Target utility usage and compute GCC variants for a zone.

Parameters:
  • pt (ProblemTable) – Shifted and real problem tables used for constructing composite curves.

  • pt_real (ProblemTable) – Shifted and real problem tables used for constructing composite curves.

  • hot_utilities (StreamCollection) – Candidate utility collections that will be targeted across temperature intervals.

  • cold_utilities (StreamCollection) – Candidate utility collections that will be targeted across temperature intervals.

  • is_direct_integration (bool) – When True (default) the function assumes the zone represents a process area and applies additional targeting logic appropriate for that context.

  • idx (int | None)

Returns:

Updated (pt, pt_real, hot_utilities, cold_utilities) collections with derived profiles embedded.

Return type:

tuple

Preparation Entry Point

The preparation stage is the key boundary between external inputs and the internal model. It validates configuration choices, builds the zone tree, applies dt_cont multipliers, instantiates process and utility streams, and produces the Zone object consumed by the solver stack.

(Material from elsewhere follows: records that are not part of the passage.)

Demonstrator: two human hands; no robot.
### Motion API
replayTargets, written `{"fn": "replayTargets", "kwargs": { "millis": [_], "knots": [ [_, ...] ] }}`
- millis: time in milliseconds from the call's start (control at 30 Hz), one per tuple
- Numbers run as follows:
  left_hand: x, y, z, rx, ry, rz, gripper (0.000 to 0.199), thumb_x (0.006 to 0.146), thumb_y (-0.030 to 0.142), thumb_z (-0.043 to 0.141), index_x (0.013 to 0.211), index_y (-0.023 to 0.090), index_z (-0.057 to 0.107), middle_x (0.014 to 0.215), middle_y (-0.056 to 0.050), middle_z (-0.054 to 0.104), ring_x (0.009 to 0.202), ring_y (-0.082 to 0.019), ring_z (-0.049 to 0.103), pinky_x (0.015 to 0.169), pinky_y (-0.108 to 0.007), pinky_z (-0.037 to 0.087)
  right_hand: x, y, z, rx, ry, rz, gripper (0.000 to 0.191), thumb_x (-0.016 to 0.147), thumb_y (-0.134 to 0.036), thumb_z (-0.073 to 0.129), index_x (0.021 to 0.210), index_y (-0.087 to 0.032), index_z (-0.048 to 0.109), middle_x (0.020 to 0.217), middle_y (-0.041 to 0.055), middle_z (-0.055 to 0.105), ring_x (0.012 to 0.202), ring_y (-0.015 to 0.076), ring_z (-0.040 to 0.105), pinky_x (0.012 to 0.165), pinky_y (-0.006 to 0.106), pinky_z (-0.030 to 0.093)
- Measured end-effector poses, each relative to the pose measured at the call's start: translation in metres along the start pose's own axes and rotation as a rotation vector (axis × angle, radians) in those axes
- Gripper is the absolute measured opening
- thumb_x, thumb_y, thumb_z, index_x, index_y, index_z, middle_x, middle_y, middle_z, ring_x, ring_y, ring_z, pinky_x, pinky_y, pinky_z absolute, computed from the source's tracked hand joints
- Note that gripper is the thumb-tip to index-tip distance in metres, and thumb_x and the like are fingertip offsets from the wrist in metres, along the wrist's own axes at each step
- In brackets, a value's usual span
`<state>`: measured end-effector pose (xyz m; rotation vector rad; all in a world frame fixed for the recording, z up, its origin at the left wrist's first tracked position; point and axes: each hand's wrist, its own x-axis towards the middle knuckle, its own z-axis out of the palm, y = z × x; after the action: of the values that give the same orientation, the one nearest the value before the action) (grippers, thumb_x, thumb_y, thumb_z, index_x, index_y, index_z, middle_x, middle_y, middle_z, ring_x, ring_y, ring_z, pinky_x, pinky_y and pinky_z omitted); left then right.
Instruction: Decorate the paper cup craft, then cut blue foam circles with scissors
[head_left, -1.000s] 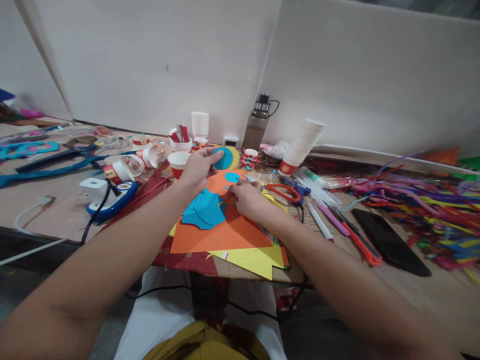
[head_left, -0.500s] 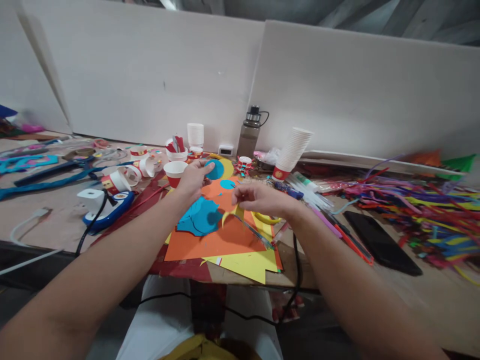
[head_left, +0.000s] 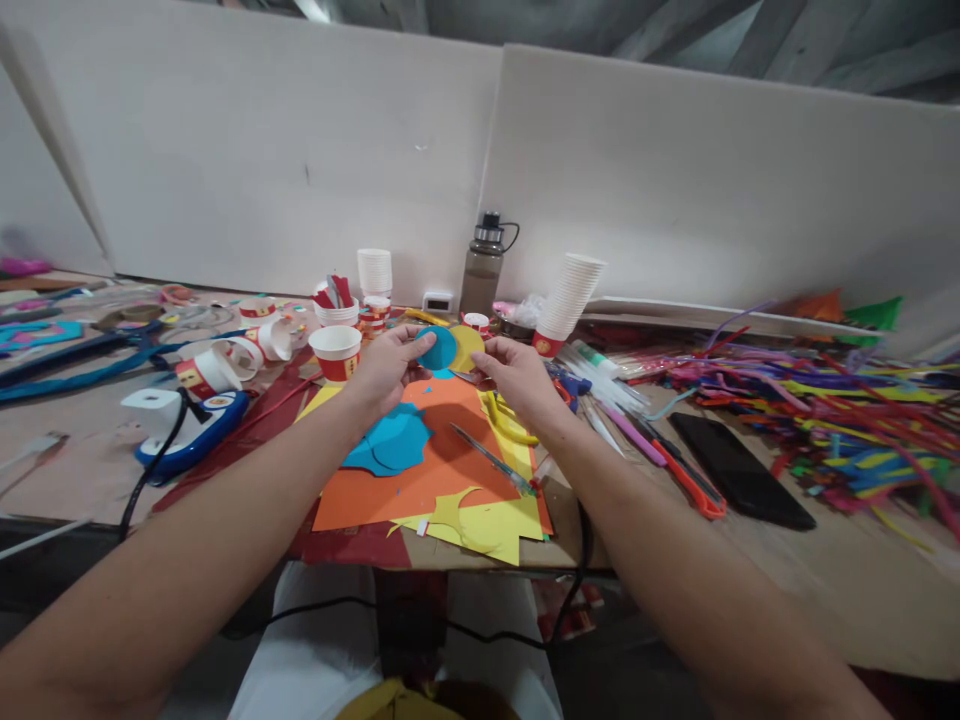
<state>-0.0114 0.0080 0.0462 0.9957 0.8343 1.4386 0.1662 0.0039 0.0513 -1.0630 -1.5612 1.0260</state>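
Between the fingertips of my left hand (head_left: 388, 368) is a blue paper circle (head_left: 436, 348). A yellow paper circle (head_left: 470, 348) lies beside it, partly overlapped by the blue one, and my right hand (head_left: 517, 375) pinches its right edge. Both circles are held up above an orange sheet (head_left: 420, 495). Blue paper offcuts (head_left: 394, 440) rest on that sheet near my left wrist. To their right is a clear pen (head_left: 491, 458). A thin yellow offcut (head_left: 450, 512) lies on yellow paper (head_left: 502, 530) at the table's front edge.
Behind my left hand stands a red and white paper cup (head_left: 335, 352). Stacked cups (head_left: 570, 295) and a water bottle (head_left: 481, 270) are at the back. A phone (head_left: 739, 470) and many pipe cleaners (head_left: 825, 400) lie right; a blue-based power strip (head_left: 195, 435) sits left.
The yellow offcut has left my right hand and lies at the front. My right hand has moved up to the yellow circle, which now sits closer beside the blue one.
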Motion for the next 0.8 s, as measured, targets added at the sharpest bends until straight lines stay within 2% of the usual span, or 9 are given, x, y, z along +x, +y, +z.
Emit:
{"fn": "replayTargets", "kwargs": {
  "millis": [133,267,500,667,800],
  "knots": [
    [0.0035,0.0,-0.004,-0.074,0.037,0.015,0.022,0.068,0.026,0.077,0.079,0.015,0.062,0.07,0.002,0.062,0.058,-0.008,0.057,0.05,-0.02,0.051,-0.0021,-0.0058,-0.0022,-0.003,0.131,-0.019,0.017,0.075,-0.03,0.062,0.067,-0.017,0.055,0.056,-0.0038,0.054,0.051,0.0071,0.051,0.052,0.02,0.044],
    [0.0046,-0.0042,-0.0042,-0.057,-0.023,0.044,0.024,0.067,0.027,0.079,0.081,0.015,0.063,0.074,0.0,0.064,0.061,-0.008,0.058,0.05,-0.019,0.051,-0.0039,-0.0095,-0.0036,-0.04,0.181,-0.047,0.015,0.076,-0.028,0.061,0.067,-0.017,0.056,0.054,-0.0034,0.054,0.05,0.0076,0.049,0.05,0.02,0.042],
    [-0.0009,-0.0084,0.0029,-0.03,-0.106,0.064,0.027,0.063,0.023,0.081,0.08,0.013,0.062,0.077,-0.001,0.066,0.065,-0.01,0.061,0.055,-0.023,0.057,-0.0057,-0.0076,-0.0005,-0.097,0.116,-0.117,0.019,0.079,-0.034,0.06,0.071,-0.016,0.06,0.058,-0.0017,0.058,0.053,0.009,0.054,0.054,0.021,0.045],
    [-0.0027,-0.0073,0.0031,-0.048,-0.139,0.034,0.03,0.066,0.018,0.079,0.091,0.014,0.062,0.08,-0.001,0.067,0.065,-0.01,0.063,0.054,-0.023,0.058,-0.0072,-0.0068,0.0004,-0.091,0.054,-0.154,0.023,0.081,-0.038,0.059,0.073,-0.016,0.06,0.058,-0.0015,0.058,0.054,0.0088,0.054,0.056,0.021,0.045],
    [-0.0028,-0.004,0.0026,-0.038,-0.178,-0.019,0.027,0.067,0.018,0.078,0.09,0.011,0.066,0.084,-0.005,0.068,0.065,-0.01,0.063,0.053,-0.021,0.057,-0.0069,-0.0041,0.0008,-0.081,0.034,-0.163,0.026,0.081,-0.042,0.06,0.076,-0.017,0.061,0.06,-0.0013,0.059,0.055,0.0091,0.054,0.057,0.021,0.045]
  ]
}}
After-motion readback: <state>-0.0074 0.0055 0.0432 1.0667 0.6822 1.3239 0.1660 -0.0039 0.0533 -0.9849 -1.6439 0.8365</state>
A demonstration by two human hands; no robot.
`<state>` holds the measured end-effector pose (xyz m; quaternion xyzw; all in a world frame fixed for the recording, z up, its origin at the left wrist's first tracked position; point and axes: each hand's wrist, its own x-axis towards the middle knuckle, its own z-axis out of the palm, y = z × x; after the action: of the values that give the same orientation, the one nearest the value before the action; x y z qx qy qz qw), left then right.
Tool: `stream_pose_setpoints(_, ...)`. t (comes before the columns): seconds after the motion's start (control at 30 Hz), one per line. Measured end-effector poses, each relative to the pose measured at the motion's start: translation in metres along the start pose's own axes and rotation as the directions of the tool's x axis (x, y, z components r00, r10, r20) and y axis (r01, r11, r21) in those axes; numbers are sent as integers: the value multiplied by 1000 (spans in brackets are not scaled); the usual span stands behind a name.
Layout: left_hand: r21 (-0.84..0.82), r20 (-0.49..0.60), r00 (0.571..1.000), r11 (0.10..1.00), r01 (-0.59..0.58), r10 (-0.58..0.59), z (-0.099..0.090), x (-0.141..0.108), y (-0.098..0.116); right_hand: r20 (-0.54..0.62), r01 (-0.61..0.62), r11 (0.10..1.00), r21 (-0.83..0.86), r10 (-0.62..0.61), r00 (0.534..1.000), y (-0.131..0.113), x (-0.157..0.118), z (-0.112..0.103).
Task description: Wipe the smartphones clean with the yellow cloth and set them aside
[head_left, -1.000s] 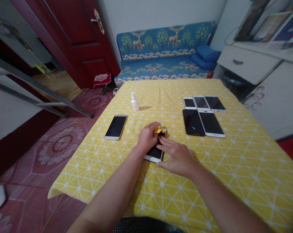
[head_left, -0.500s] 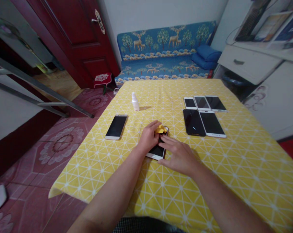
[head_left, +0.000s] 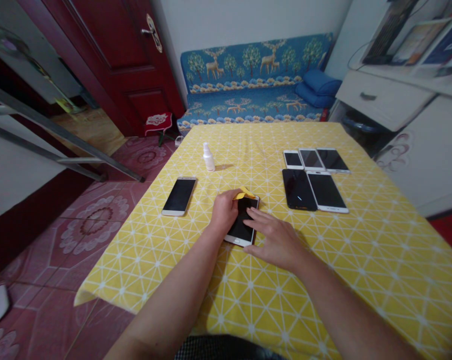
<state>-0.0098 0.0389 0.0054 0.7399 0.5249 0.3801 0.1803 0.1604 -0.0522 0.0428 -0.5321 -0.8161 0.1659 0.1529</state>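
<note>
Head view: at centre frame, a black-screened smartphone (head_left: 241, 220) lies on a yellow patterned tablecloth (head_left: 361, 280). The curled left hand (head_left: 224, 212) pinches a yellow cloth (head_left: 244, 194) at the phone's top edge; the open right hand (head_left: 274, 245) rests its fingertips (head_left: 250, 212) on the screen. Open tablecloth spreads lower right; other phones (head_left: 298, 189) lie upper right, with any lettering too small to read.

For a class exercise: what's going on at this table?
A person works with both hands on a smartphone lying screen up on a yellow patterned tablecloth. The left hand sits against the phone's upper left edge beside a small yellow piece, and the right hand rests its fingers on the screen. Another phone and a white spray bottle sit nearby, with five more phones to the right.
</note>
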Motion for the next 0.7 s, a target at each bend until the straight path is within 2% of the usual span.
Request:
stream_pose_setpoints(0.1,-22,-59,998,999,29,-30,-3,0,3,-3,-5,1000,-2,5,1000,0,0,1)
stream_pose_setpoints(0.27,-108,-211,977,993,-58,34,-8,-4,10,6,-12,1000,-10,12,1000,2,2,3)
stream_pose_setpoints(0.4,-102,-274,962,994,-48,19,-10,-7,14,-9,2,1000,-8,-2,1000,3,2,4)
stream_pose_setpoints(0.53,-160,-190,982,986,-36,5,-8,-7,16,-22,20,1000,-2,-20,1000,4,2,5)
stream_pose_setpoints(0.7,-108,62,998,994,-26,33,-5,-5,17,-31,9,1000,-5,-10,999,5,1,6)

Stateful inputs remain state-aware after preparation, but state selection does not happen inside prepare_problem(...). Instead, the selected state is applied later through the targeting-service args dictionaries or the higher level problem.target.*(..., state_id=...) wrappers.

OpenPinch.services.input_data_processing.data_preparation.prepare_problem(streams=None, utilities=None, options=None, project_name='Site', zone_tree=None)[source]

Build the top-level zone hierarchy for analysis.

Parameters:
Return type:

Zone

Typical Preparation and Solve Pattern

from OpenPinch.lib.schemas.io import TargetInput
from OpenPinch.services import (
    data_preprocessing_service,
    direct_heat_integration_service,
    indirect_heat_integration_service,
)

input_data = TargetInput.model_validate(payload)
zone = data_preprocessing_service(input_data, project_name="Example")

direct_heat_integration_service(zone, {"state_id": "peak"})
indirect_heat_integration_service(zone, {"state_id": "peak"})

Each targeting service mutates the prepared zone in place, records the requested state metadata on the zone, and adds or refreshes the corresponding target model.

Direct High-Level Orchestration

For callers that want one function rather than an object wrapper, the root orchestration helper remains available:

High-level orchestration for running an OpenPinch analysis.

The functions in this module wire together data validation, pinch targeting, and output formatting. They act as the main entry points used by the PinchProblem helper class as well as external callers embedding OpenPinch in larger workflows.

OpenPinch.main.pinch_analysis_service(data, project_name='Project')[source]

Validate input data, run targeting, and return TargetOutput.

Parameters:
  • data (Any) – Raw request data matching OpenPinch.lib.schemas.io.TargetInput. Dictionaries, Pydantic models, and dataclass-like objects are accepted.

  • project_name (str) – Optional label used in generated graphs and result files.

Returns:

Validated response data containing solved targets and graph data.

Return type:

TargetOutput

Choosing Between Interfaces

The service layer is also the best place to look when you are trying to understand how the narrative workflow maps onto the actual analysis pipeline.